### Task to carry out
Copy out precisely the lines from the start of the data through the line with "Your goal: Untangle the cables", and keep pictures out of it.

### Given information
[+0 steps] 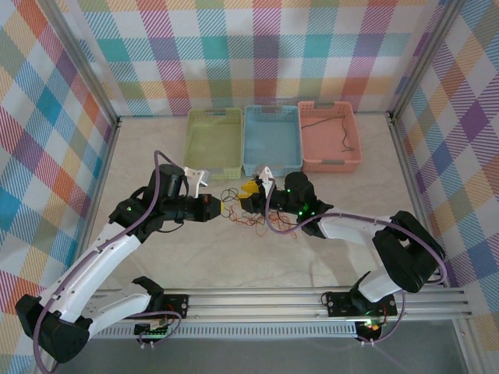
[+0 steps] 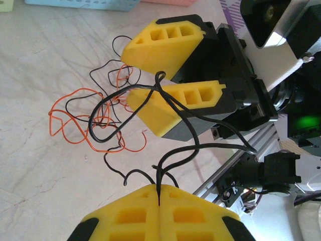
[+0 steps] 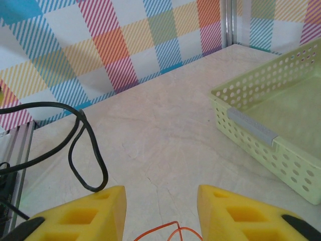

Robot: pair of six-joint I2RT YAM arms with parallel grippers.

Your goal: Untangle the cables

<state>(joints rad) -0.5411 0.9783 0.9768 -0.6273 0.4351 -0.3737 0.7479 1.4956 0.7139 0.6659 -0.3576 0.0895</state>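
While the left end effector (image 2: pixel 158 193) pinches cables (image 2: pixel 157 173), the right end effector (image 3: pixel 160 192) looks spread.

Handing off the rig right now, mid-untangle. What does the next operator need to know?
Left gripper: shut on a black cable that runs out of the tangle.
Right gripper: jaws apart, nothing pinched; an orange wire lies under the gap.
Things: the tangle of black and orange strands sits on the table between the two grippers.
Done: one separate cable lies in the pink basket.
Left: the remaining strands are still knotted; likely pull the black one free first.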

### Task response
[+0 steps] 
[+0 steps] 
[+0 steps] 

Robot: pair of six-joint I2RT YAM arms with parallel grippers.

Your goal: Untangle the cables

Work on the exercise is complete.